In order to find the best method, statistical analysis are employed. Based on the data distribution, normal or non-normal, parametric or non-parametric statistical methods such as paired T-test and Wilcoxon Signed Rank [39] are used, respectively. Because, before feature extraction the data is normalized between zero and one, the paired T-test is utilized for considering the meaningfulness of the features for individual subjects to figure out if the extracted features are informative for classification. Then, the Repeated Measures ANOVA test with the Post-hoc using Tukey correction [38] test algorithm is applied on the accuracies to find the best algorithm. The paired T-test results showed that in total 14 subject’s features were changed significantly (T-test, p < 0.05) between the imaginary hand and foot movements.

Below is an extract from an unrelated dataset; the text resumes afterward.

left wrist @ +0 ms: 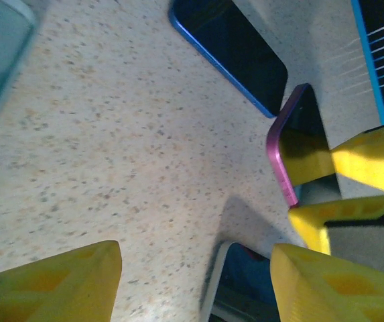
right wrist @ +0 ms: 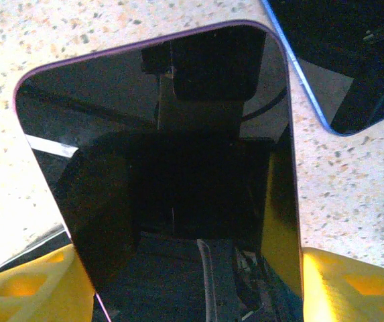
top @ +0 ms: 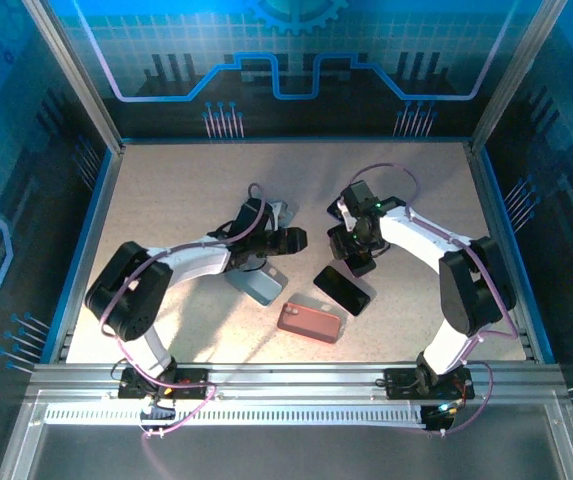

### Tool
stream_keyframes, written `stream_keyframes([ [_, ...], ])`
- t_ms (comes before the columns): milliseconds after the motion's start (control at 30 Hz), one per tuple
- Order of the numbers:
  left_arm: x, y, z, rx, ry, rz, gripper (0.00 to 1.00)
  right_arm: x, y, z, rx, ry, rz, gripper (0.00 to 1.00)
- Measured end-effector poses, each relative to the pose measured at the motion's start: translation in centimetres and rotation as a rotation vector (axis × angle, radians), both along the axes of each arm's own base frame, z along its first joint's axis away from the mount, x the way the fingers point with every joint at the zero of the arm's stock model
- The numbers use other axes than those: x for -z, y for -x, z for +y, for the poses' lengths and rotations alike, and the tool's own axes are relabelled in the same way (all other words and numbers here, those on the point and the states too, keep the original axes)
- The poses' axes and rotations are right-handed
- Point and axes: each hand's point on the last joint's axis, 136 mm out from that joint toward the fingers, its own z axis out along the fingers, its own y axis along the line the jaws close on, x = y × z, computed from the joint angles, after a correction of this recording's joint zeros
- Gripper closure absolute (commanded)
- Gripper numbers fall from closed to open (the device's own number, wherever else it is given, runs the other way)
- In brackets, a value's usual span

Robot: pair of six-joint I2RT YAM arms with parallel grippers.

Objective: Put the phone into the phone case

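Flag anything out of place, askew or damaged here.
Nothing damaged or spilled. Only the purple-edged phone stands askew, held tilted up in the right gripper while the blue-edged phone lies flat on the table.

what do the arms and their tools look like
The left arm and right arm have white links, bulky black joints and black bases. A thin purple cable runs along each. The left tool and right tool are black, each ending in two chunky yellow wedge-shaped fingers with hollow pockets.
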Motion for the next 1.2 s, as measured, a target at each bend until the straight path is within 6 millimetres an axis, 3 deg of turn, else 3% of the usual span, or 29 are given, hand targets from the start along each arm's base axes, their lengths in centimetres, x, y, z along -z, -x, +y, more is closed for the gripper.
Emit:
stream_keyframes([
  [300,0.9,-0.6,-2.3,0.023,0.113,0.054,0.41,-0.6,0.7,2.1,-0.051,-0.042,0.013,0.29],
  [500,0.4,-0.8,-3.2,0.033,0.16,0.055,0.41,-1.0,0.8,3.0,-0.07,-0.068,0.013,0.29],
  [700,-0.2,-1.1,-3.9,0.039,0.189,0.044,0.44,-1.0,1.0,3.4,-0.078,-0.085,0.023,0.29],
  [1200,0.6,-1.2,-4.8,0.042,0.194,0.065,0.55,-1.3,1.4,3.7,-0.076,-0.094,0.042,0.29],
])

In addition, based on the Repeated Measures ANOVA with the Post-hoc using Tukey correction test the DFBCSP-DSLVQ method with the SSVM-GRBF classifier significantly had the best result, Table 1 with 92.07% (ANOVA, p < 0.05) and Table 2 with 78.03% (ANOVA, p < 0.05). The segregation of the classes is considered by scattering plots of the DFBCSP-DSLVQ features. Therefore, three scatter plots for the imaginary hand and foot movements are depicted in Figs. 13 to 15. Figures 13 and 15 show that the aggregation of the computed features based on the DFBCSP-DSLVQ algorithm and DFBCSP-DSLVQ method with the KPCA is more than the DFBCSP-DSLVQ method with the KLDA algorithm. The DFBCSP-DSLVQ with the KLDA feature selection method has better effect on the feature’s discrepancy, as shown in Fig. 14. The results in Tables 1 and 2 show that the classification of the DFBCSP-DSLVQ features with the SSVM-GRB combination produce better accuracies and robustness than the other combinations. The reason of better result for the SSVM-GRBF method without the KLDA is removing some projection directions that reject low variance values, although increased the discrepancy. The order of classifiers from the best to the worst classifier performance is as follows: the SSVM-GRBF, SVM-GRBF, SSVM-RBF SVM-RBF, NN, and K-NN.

6 Conclusion

In this study, 14 approaches are implemented with the aim of improving the DFBCSP-DSLVQ with the SVM-RBF method for recognizing the imagery hand and foot movement patterns. In the processing, the informative frequency sub-bands are selected, variance features are extracted, and then weighted by the DSLVQ method. The KLDA and KPCA algorithms are then utilized to map the features into a new feature space for feature selection and better data separation. For classification, different combination of algorithms are then utilized, namely the NN, K-NN, SVM and SSVM with both RBF and GRBF kernels. Results indicate that the SSVM-GRBF classifier brings out the best average accuracy and robustness of 92.70% and 83.21% with ANOVA p < 0.05, respectively.